### WHAT TO PRODUCE
From the records below, print exactly the lines starting at the one containing "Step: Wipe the" and ending at the one containing "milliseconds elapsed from", ends included, and nothing else.

### DATA FOR REVIEW
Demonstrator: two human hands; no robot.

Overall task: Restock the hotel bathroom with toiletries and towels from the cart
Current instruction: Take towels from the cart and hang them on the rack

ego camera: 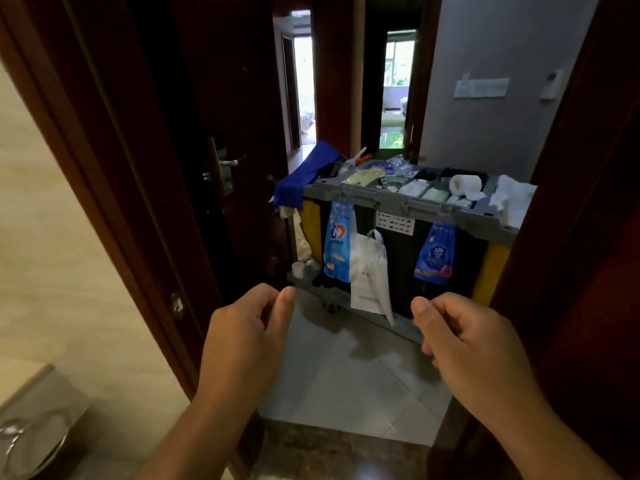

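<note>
Beyond the bathroom doorway, the housekeeping cart (408, 203) stands in the corridor, well apart from both hands and filling most of the opening. Its grey top tray holds a toilet paper roll (464, 183) near the right end, with crumpled white cloth (514, 199) just beside it at the far right corner, and small pale sachets (414, 187) in the compartments to the left of the roll. A blue cloth (304, 174) drapes over the cart's left end. From the front rail hang a blue packet (337, 244), a white plastic bag (369, 271) just right of it, and a blue-and-purple packet (434, 254) further right. The left hand (242, 327) and the right hand (471, 341) are raised side by side over the grey tiled floor (346, 375), fingers loosely curled, both empty and touching nothing. A dark wooden door (207, 116) with a metal lever handle (231, 162) stands open at the left
</note>
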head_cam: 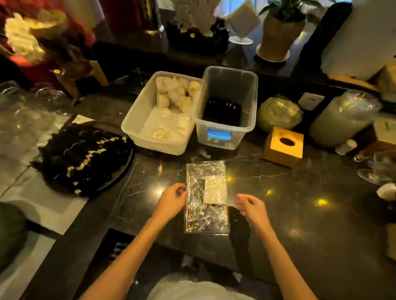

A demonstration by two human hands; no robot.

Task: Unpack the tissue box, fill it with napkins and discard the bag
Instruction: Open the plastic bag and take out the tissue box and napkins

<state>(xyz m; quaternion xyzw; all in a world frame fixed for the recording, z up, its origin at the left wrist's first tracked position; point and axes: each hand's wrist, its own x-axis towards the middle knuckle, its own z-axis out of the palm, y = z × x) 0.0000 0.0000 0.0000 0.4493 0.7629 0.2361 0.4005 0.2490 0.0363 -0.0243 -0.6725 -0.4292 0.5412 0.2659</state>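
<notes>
the bag [205, 196] lies flat on the dark counter [302, 209], straight ahead of the person, crinkled and clear, with a pale label [215, 189] on its upper right part. it looks emptied. the box [283, 146], wooden with an oval slot on top, stands well apart to the upper right, so the unpacking seems done and the bag is probably what needs handling now.

the left hand [171, 201] touches the bag's left edge, fingers curled in a loose pinch; whether it has a real hold on the film i cannot tell. the right hand [252, 208] is just beside the right edge, fingers half bent, holding nothing that shows.

to do this well, both hands should pinch opposite edges firmly, since thin film slips and springs back, then fold or crumple it toward the middle so it stays small for the bin. no bin is in view.

further out sit two tubs [194, 109], one with pale rolls, one with dark items, and a tray [84, 157] of dark wrapped pieces to the left. no napkins are clearly identifiable.
</notes>
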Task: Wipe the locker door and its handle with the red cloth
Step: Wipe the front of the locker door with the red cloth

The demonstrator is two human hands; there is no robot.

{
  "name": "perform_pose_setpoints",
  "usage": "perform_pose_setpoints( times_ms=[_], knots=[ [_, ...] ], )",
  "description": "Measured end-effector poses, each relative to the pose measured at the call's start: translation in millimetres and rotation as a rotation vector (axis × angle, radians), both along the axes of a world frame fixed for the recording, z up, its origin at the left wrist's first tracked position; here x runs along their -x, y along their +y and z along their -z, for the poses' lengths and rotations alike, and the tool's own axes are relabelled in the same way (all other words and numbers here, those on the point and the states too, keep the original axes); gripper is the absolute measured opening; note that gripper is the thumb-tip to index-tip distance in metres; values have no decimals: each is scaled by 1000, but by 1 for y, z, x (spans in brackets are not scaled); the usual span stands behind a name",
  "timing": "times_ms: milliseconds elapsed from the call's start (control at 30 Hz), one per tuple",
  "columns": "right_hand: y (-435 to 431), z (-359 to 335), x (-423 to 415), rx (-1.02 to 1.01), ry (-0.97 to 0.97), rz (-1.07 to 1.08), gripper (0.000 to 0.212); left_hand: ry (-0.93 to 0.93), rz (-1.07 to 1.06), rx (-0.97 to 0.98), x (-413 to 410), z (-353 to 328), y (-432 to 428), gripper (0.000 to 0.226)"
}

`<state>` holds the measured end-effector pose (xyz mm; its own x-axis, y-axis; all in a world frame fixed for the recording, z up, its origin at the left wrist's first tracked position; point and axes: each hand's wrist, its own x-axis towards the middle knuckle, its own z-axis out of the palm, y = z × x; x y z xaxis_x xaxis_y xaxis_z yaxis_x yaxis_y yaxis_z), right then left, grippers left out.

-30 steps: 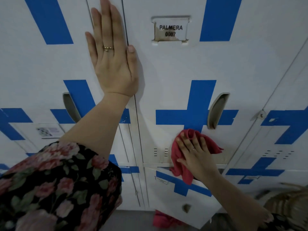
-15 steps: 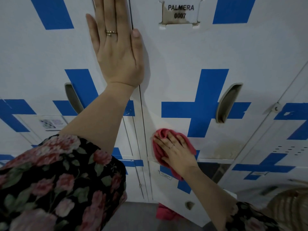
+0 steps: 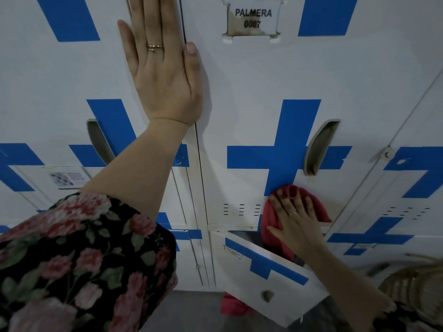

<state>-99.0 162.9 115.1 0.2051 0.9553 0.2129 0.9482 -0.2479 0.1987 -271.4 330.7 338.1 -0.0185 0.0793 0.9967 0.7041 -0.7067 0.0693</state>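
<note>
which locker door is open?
The lower door under the PALMERA 0007 door: it tilts outward, leaving a dark gap at its top. The other doors sit flush. The right hand presses the red cloth just above it.

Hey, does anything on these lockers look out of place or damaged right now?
Yes. The lower locker door below the right hand and red cloth hangs open and tilted. The name label reading PALMERA 0007 looks stained, and the blue tape beside the recessed handle has a ragged edge.
</note>
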Motion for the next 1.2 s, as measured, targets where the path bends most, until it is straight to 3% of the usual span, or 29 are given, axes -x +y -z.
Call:
perform_pose_setpoints(
  times_ms=[67, 167, 267, 400, 500, 600, 833, 933, 1067, 1133, 1200],
  knots=[
    [11, -12, 21, -25, 71, 0, 101, 2, 0, 2, 0, 0, -1, 53],
    [30, -13, 49, 43, 151, -173, 82, 10, 1, 9, 1, -1, -2, 54],
    [40, -17, 61, 43, 207, -289, 80, -1, 5, -3, 1, 0, 0, 52],
    [31, -14, 35, 111, 169, -287, 79, -11, 1, -11, 1, 2, 2, 51],
    [11, -13, 6, 109, 9, -217, 100, -9, 0, -23, 1, 2, 3, 51],
    [-2, -5, -13, 72, -89, -145, 99, -9, 0, -27, 1, 2, 2, 50],
    [18, -4, 27, 75, 20, -124, 105, -7, 3, -23, 1, 1, 1, 50],
    [32, -2, 35, 140, 56, -201, 84, 3, -4, -15, 1, 1, 0, 50],
    [20, -9, 21, 85, -37, -223, 100, 6, 2, 0, 2, 0, 0, 52],
    [8, -6, 2, 86, -46, -177, 87, 6, 12, 7, 2, -1, -1, 52],
    [-13, -5, -23, 124, -29, -87, 59, 7, 21, 9, 2, -2, -2, 53]
  ],
)
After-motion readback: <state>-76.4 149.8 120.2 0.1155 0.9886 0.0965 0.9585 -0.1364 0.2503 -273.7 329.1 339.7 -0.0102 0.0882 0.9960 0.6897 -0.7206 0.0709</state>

### TASK RESPONSE
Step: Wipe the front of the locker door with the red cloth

The demonstrator is two human hands; there is no robot.

{
  "name": "perform_pose_setpoints",
  "usage": "perform_pose_setpoints( times_ms=[_], knots=[ [_, ...] ], )",
  "description": "Measured end-effector poses, each relative to the pose measured at the call's start: translation in millimetres and rotation as a rotation vector (axis × angle, radians), both along the axes of a world frame fixed for the recording, z up, its origin at the left wrist's first tracked position; here x runs along their -x, y along their +y and z along their -z, for the poses' lengths and rotations alike, and the tool's own axes are relabelled in the same way (all other words and numbers here, those on the point and the states too, keep the original axes); gripper is the absolute measured opening; note that gripper is the thumb-tip to index-tip distance in metres; values have no decimals: each is scaled by 1000, but by 1 for y, z, x (spans in brackets are not scaled); the usual span stands behind a name",
  "timing": "times_ms: milliseconds elapsed from the call's start (control at 30 Hz), one per tuple",

The answer requires no additions.